Thursday, January 29, 2015

Quiz Jan.29

Bioethics today is about the ways our vision of issues and outcomes may be occluded, blurred, or otherwise compromised by our respective points of view or perspectives. Of course this is not unique to bioethics, all human comprehension is subject to bias by the attenuation of culture, gender, religion, ideology, experience, the absence of experience, greed, egoism, and on our list could go. It is in our nature to see what we've seen, to see what we want to see, to see through a glass darkly. Without corrected vision the people perish.

Our native tendency to frame experience incorrectly, conformable to our own pre-vision and hence occlusive of other ways of seeing and clinically intervening, is a constant challenge to the fair-minded ethicist. Bioethical philosophers across the perspectival spectrum presume to prescribe corrective frames, but inattention to the varieties of sight is a constant hazard. Here's a link to a good little essay on the subject, from esteemed bioethicist Arthur Caplan: "When Religion Trumps Medicine."

We should play with this metaphor. As a lifetime wearer of framed corrective lenses, I can attest to the temporary excitement of a new prescription, or even just a stylish new frame to house the old set of lenses. The trick is always to find frames that hold up through every season of wear, that don't grow tiresome, and that justify the expense of change. (My wife returned from Costco one day reporting that the same frames she'd found at the Eye Doc's were $100s cheaper there.) Sometimes new lenses in the old frame suffice, sometimes you just need a new look.

So, some of the perspectives we'll try to focus and reframe today: attitudes and assumptions around HIV/AIDS, especially as occluded by miseducation; violence as a public health issue; "feminist critiques" of contingently-drawn, historically-conditioned categories of masculinity and femininity, locked into patriarchal institutions and practices that discriminate against women; misogyny; marginalization; advocacy; embodiment; empowerment; relational autonomy; metaphysical dualism; care; furor therapeuticus; female genital mutilation; "Asian bioethics";  Plato's Euthyphro;  Abraham & Isaac;  Buddhism; and more.


How do you get that "new look"? I always like to suggest trying the John Rawls Original Position/Veil of Ignorance frames. Some of us can wear them.
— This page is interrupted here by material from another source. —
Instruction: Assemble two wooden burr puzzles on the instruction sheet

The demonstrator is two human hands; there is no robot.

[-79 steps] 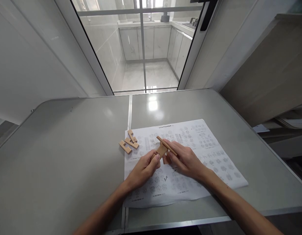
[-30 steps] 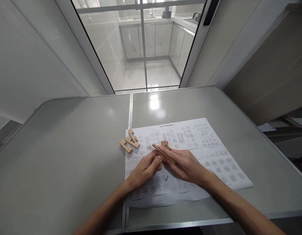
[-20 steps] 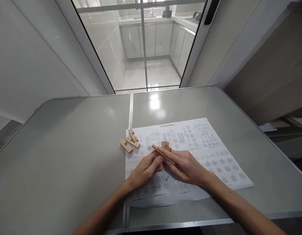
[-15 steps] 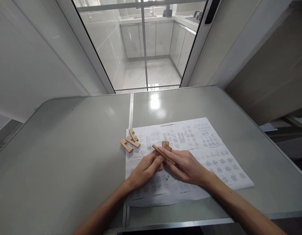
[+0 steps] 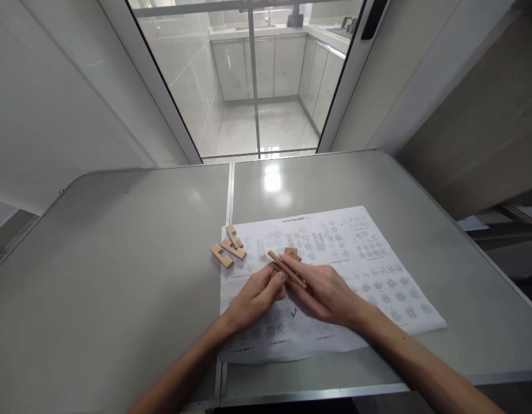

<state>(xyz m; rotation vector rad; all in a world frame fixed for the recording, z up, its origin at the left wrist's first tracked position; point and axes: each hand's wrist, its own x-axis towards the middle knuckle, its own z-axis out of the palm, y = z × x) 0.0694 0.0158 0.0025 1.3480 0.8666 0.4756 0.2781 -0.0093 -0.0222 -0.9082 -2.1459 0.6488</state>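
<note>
Over the printed sheet, both my hands close around several light-brown wooden puzzle pieces. A long wooden bar slants across the front, between the fingers of my right hand. Behind it, the end of another wooden piece sticks up. My left hand is closed, thumb bent over, gripping the puzzle pieces from the left; its fingers mostly hide what lies inside. How the pieces fit together cannot be seen.
Three notched wooden pieces lie by the sheet's upper left corner: one notched piece, a middle piece and a left piece. The grey table has a metal seam. A glass door stands beyond.
My right fingers have shifted slightly around the long bar, showing more of its face. Less of the piece behind shows. The left hand is nearly still.
</note>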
One more indulgence, before the quiz: I enjoyed our impromptu discussion of House last time. Maybe some of us can find a few good YouTube moments, illustrative of what we were saying about how some practitioners seem driven less by the patient's best care than by their own egoism. But, getting the diagnosis and treatment right regardless of motive and ego still seems the most important thing. Doesn't it?




1. Chapter 3 begins by asking if our bioethical perspective ("vision") is skewed by _____... (a) cultural assumptions, (b) gender bias, (c) religious faith, (d) all of the above (BB 48)
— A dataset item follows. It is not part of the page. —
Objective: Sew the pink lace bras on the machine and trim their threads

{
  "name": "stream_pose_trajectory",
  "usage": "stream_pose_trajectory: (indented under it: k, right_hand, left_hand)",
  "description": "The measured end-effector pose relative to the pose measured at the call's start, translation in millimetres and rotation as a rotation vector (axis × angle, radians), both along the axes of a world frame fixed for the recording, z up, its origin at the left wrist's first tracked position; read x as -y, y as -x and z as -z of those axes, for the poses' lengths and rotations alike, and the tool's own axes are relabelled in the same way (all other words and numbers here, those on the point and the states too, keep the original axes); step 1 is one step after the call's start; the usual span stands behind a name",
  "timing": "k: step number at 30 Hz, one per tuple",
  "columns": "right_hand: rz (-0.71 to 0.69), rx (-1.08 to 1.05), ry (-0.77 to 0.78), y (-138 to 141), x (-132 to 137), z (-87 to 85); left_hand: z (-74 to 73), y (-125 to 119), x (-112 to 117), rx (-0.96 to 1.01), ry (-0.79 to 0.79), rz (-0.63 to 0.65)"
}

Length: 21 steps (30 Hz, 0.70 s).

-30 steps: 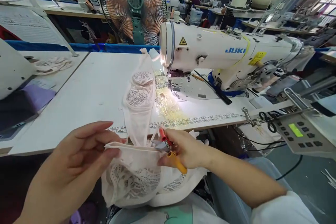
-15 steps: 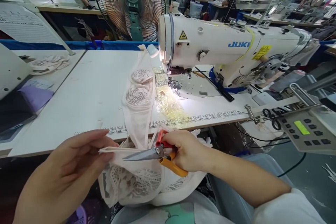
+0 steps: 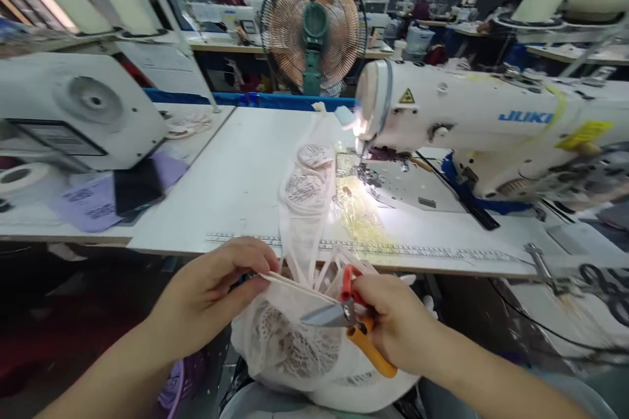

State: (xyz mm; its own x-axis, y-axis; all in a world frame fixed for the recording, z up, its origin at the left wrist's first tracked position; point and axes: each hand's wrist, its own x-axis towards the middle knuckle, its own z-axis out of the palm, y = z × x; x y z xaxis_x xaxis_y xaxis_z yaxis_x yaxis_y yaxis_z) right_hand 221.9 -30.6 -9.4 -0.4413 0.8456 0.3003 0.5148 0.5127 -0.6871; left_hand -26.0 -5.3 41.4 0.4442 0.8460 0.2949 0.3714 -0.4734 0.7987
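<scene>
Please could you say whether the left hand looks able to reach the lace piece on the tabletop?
Probably yes: the lace piece lies ahead of the left hand with nothing visible between, though that hand pinches the pale fabric's edge.

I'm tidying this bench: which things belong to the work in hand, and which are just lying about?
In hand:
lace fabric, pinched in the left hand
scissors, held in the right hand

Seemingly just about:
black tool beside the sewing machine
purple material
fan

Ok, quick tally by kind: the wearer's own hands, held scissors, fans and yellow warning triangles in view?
Hands: 2, left hand and right hand
Held scissors: 1
Fan: 1
Yellow warning triangle: 1
Total: 5
</scene>
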Motion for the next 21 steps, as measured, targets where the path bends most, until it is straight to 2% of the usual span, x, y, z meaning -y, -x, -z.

2. What's the leading global cause of death among women of reproductive age? (49)

3. (T/F) The "feminist critique" says bioethics has been dominated by culturally masculine thinking. (50)

4. What ethical perspective did Nel Noddings (supported by Carol Gilligan's research) describe as the "feminine approach"? (55)

5. What's a furor therapeuticus? (56)

6. Does Campbell consider the outlawing of female genital mutilation culturally insensitive? (58)

BONUS QUESTIONS:

What role do feminist bioethicists see themselves as performing, with respect to the victims of gender discrimination? What perspective do they wish to "re-assert"? and what classic (Cartesian) metaphysical/philosophical perspective do they oppose? (51-2)

What's allegedly distinctive about "Asian bioethics"? (59)


DQs:
How do you think your own attitudes and assumptions about gender, religion, etc. influence your Bioethical perspective?

What do Plato's Euthyphro and the Biblical story of Abraham & Isaac suggest to you about the place of religion in addressing biotethical issues? (61-2)

What is Buddhism's bioethical relevance? (69)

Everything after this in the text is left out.